Article

A new channel per incident – helpful or harmful?

I caught the tail-end of a Twitter thread the other day which centred around the use of Slack channels for incidents, and whether creating a new channel for each new incident is helpful or harmful. It turns out this is a much more evocative subject than I thought, and since I have opinions I thought I’d share them!

Broadly speaking the two approaches being discussed were:

  1. Create a new channel for every incident, and provide a central index so folks can find incidents they might be interested in or be able to contribute to.
  2. Use a central, long-lived channel to respond to an incident, and once it’s clear which team owns it, or what systems are impacted, move the discussion to their existing channel to continue the response*.
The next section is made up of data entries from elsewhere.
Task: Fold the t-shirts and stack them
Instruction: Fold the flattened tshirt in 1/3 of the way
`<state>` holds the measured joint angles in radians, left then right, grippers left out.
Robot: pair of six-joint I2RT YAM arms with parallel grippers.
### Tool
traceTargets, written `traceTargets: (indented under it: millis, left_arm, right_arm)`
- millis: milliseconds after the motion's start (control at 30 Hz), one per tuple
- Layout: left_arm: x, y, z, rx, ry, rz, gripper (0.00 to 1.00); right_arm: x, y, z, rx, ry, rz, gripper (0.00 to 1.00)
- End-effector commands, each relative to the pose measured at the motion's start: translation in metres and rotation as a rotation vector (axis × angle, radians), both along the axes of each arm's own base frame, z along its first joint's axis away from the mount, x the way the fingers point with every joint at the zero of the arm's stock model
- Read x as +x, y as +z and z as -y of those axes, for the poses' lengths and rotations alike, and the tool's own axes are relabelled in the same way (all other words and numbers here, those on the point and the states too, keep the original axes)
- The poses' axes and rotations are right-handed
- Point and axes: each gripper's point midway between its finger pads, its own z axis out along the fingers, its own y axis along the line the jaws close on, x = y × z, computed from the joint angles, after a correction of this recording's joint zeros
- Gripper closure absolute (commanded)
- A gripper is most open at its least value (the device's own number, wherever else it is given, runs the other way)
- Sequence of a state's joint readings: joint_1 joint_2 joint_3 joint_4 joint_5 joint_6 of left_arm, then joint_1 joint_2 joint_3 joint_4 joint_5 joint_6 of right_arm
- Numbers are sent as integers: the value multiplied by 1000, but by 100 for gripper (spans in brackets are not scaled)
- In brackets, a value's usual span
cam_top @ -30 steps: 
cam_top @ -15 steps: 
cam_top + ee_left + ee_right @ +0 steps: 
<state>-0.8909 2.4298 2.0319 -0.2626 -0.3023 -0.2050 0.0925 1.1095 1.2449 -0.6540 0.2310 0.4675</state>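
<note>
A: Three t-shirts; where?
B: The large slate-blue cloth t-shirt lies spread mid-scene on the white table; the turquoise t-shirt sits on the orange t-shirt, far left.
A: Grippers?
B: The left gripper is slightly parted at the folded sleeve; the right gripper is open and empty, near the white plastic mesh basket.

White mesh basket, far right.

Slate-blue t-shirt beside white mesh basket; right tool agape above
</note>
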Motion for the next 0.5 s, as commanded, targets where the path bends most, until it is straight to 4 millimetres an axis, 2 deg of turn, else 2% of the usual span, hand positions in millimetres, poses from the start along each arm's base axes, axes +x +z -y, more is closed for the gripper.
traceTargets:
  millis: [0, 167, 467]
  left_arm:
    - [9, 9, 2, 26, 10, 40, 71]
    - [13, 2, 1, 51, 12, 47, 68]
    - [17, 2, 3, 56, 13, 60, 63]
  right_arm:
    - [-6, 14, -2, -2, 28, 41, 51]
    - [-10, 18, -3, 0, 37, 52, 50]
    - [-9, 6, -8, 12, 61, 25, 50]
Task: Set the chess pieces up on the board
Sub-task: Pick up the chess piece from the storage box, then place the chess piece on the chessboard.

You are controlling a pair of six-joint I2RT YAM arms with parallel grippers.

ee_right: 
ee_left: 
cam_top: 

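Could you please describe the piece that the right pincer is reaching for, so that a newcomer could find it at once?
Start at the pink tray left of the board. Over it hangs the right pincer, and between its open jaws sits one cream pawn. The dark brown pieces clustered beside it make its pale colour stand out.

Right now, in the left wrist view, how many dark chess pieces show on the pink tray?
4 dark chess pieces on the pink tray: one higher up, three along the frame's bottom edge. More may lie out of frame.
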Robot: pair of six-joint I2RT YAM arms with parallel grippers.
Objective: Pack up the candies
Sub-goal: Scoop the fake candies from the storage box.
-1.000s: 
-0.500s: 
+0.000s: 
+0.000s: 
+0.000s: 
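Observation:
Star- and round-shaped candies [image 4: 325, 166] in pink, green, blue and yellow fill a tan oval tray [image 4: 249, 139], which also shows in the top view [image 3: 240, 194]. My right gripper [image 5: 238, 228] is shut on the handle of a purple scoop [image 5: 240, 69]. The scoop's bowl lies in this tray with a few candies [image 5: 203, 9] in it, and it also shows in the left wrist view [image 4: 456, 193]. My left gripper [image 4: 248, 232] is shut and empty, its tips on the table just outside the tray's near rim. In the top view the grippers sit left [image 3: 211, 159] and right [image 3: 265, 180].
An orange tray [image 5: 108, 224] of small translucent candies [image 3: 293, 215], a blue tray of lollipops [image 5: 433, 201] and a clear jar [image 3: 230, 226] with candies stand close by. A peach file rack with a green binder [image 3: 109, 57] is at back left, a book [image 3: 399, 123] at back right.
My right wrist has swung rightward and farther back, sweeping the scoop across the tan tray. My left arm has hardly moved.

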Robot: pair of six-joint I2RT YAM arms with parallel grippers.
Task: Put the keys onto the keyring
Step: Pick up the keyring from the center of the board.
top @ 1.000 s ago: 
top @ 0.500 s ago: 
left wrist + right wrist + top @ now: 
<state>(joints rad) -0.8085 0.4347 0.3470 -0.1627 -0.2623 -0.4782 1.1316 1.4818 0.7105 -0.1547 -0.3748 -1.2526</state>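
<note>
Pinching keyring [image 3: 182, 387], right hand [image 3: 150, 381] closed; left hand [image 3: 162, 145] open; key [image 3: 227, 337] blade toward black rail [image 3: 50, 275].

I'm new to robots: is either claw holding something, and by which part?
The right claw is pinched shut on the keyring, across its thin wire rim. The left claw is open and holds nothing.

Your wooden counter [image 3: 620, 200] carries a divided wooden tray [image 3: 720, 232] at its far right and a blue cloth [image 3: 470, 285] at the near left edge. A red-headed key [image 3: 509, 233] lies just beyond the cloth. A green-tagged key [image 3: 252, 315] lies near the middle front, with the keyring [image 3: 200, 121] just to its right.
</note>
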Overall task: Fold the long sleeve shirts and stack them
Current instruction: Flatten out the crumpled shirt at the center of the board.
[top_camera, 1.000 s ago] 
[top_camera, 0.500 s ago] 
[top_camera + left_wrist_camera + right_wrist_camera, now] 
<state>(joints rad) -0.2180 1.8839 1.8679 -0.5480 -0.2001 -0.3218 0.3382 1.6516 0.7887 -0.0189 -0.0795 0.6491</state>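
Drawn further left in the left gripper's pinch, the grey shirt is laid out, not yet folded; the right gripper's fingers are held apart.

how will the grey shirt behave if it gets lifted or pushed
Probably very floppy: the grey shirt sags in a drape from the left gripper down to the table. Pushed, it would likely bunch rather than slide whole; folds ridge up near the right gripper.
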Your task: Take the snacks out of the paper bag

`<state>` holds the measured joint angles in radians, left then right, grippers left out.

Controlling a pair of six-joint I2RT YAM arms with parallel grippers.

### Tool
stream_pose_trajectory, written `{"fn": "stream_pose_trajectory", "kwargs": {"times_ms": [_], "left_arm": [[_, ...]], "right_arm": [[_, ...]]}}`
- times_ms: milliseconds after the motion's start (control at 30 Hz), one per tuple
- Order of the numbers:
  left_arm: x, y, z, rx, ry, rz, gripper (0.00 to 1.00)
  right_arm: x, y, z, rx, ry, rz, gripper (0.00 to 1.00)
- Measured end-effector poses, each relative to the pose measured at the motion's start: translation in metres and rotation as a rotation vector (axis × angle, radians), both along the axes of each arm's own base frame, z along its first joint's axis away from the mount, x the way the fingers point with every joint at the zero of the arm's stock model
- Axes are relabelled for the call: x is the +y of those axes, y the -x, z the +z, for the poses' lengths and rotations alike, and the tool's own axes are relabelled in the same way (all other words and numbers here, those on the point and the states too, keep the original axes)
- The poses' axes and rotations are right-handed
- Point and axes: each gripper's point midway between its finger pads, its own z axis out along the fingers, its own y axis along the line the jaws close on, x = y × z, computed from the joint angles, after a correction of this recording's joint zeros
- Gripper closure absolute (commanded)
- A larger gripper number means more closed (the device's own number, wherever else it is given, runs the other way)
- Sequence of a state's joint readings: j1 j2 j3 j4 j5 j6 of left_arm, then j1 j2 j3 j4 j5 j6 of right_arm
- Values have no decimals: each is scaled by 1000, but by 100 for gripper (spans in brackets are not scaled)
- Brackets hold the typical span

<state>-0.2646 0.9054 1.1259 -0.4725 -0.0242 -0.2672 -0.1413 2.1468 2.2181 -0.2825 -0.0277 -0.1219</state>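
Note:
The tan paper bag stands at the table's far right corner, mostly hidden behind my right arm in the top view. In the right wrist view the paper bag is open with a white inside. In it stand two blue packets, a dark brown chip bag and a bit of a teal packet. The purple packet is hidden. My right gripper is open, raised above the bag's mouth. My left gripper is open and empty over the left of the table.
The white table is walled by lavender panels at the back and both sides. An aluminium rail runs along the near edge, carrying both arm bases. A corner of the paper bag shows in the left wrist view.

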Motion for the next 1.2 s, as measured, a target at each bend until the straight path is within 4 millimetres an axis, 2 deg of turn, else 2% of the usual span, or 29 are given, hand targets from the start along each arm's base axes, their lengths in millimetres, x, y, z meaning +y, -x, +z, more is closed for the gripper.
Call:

I’ll disclose up front that I have a strong preference for the former, and in the interest of getting biases into the open it’s also what we do here at incident.io. I have, however, worked in organizations that used both approaches so you can consider this equal parts personal experience and corporate shilling.

*this is my understanding from the thread. If I’ve misinterpreted, or you think there’s another option I’ve missed, I’d love to hear from you! I'm @evnsio on Twitter 👋

Creating a new channel per incident

In this mode of response, the flow of an incident looks something like this:

  • Someone or a system notices something isn’t right.
  • They check whether there are any existing/ongoing incidents in a central index channel.
  • If so, they dive in to contribute to the ongoing response.
  • If not, they create a new incident, along with a new channel as a dedicated space to coordinate.
  • The new incident is broadcast to the rest of the organisation, and the process repeats.

This approach leads to each incident having a fresh space to coordinate, which means context loading is easy, and there’s complete clarity over who’s involved in the incident as they’ve explicitly joined. Combined with an incident index – something like a central #incidents channel where each new incident is broadcast – folks can clearly see what’s going on across the org.

Additionally, new channels embrace the messy reality of incidents, where it’s not uncommon for them to be fuzzy-edged and misaligned with existing team structures, so a fresh space for a new ‘ephemeral team’ makes sense.

As with most things, there’s no such thing as a free lunch. With new channels created per incident, it makes it harder to see the details of everything that’s going on at once. Without tooling to help, it can also mean unhappy Slack admins who have to ask folks to clean up old channels 😅

Coordinating in a single central channel, and re-using existing channels for response

In this mode of response, the flow looks like this:

  • Someone notices something doesn’t look right and posts in a central channel – something like #incidents or #outages.
  • Some amount of communication happens in this channel
  • At some point in the incident lifecycle, the coordination of the response moves to permanent channels aligned to teams, products, features, etc.
  • No new channels are created for incidents.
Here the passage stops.